I took the bike out a few times this year and I just couldn't seem to get comfortable. I know my fitness isn't awesome after the hiatus, but aside from that, I felt like I had a lot of weight on my hands. My fingers were going numb and I was constantly feeling like I wanted to sit up taller and take some pressure off. My shoulders also started to hurt and feel tight.

I tried throwing on some 60mm rise bars and figured I'd balance it by using a slightly longer stem (50mm) to counteract what I anticipated in more front wheel lift when climbing. It felt somewhat better, but still not right.

I ended up trimming my 785 bars down to 745. That felt better but I thought I lost a little with the handling and still felt a little off.

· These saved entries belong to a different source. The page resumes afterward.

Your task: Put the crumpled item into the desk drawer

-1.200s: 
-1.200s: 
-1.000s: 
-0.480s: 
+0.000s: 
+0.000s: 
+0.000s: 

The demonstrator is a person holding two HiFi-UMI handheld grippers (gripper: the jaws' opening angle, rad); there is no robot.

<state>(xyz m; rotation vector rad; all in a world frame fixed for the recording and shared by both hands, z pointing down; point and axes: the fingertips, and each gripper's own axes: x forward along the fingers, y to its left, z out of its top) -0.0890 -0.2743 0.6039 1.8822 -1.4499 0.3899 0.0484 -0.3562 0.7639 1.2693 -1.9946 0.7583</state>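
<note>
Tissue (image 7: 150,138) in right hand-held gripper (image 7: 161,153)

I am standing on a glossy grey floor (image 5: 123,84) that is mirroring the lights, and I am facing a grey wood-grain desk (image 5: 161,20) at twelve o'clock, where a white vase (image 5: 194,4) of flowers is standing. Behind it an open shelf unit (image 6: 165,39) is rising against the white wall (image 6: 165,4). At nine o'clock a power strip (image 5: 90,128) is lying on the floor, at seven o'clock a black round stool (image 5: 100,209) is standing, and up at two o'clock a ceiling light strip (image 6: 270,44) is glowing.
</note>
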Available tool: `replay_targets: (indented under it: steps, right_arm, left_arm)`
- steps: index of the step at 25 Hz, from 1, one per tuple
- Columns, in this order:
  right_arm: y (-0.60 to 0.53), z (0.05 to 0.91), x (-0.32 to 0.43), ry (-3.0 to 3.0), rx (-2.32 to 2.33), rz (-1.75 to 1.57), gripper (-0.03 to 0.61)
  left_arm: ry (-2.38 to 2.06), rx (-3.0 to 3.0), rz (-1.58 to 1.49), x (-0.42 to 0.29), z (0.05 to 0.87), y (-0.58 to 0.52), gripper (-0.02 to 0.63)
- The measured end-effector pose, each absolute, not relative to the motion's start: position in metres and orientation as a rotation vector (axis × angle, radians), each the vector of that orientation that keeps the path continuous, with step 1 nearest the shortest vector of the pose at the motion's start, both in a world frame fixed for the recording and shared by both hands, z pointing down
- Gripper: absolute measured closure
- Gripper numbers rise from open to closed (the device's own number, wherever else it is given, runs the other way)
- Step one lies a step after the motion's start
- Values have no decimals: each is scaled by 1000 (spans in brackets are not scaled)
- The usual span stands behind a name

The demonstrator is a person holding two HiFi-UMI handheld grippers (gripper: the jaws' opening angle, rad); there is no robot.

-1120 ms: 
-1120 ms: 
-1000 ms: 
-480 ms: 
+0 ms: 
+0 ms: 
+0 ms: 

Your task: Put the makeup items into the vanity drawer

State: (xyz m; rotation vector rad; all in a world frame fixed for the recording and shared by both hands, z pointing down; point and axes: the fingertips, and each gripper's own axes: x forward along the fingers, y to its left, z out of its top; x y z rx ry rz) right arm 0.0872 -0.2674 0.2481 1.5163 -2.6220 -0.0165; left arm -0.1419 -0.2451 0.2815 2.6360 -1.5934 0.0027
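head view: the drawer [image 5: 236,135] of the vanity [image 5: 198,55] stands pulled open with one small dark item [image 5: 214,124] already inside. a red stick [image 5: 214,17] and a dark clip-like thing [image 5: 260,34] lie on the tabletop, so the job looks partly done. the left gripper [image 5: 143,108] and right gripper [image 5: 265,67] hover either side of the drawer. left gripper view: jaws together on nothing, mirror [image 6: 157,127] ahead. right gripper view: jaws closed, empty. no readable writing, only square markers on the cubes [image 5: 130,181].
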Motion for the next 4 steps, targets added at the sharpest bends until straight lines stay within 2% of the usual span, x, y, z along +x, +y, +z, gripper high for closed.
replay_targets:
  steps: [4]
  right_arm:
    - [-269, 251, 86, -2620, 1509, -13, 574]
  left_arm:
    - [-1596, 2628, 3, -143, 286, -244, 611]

So next I threw on a 42mm stem, but with a 10 degree rise. I put the 760mm bars back on with the 40mm rise and hopped on for a spin. It's pretty amazing how seemingly small changes can really affect how the bike feels. I'm hoping this is my "set it and forget it" configuration because I truly don't enjoy the whole process. When I was younger I guess my body was better able to compensate for poor fit (ok, and probably fitness 😏). Now that I'm just about at the mid-century mark, if I want things to continue to work well and enjoy my ride, I need to listen to it much more closely. I'm not going to enjoy something if I'm uncomfortable.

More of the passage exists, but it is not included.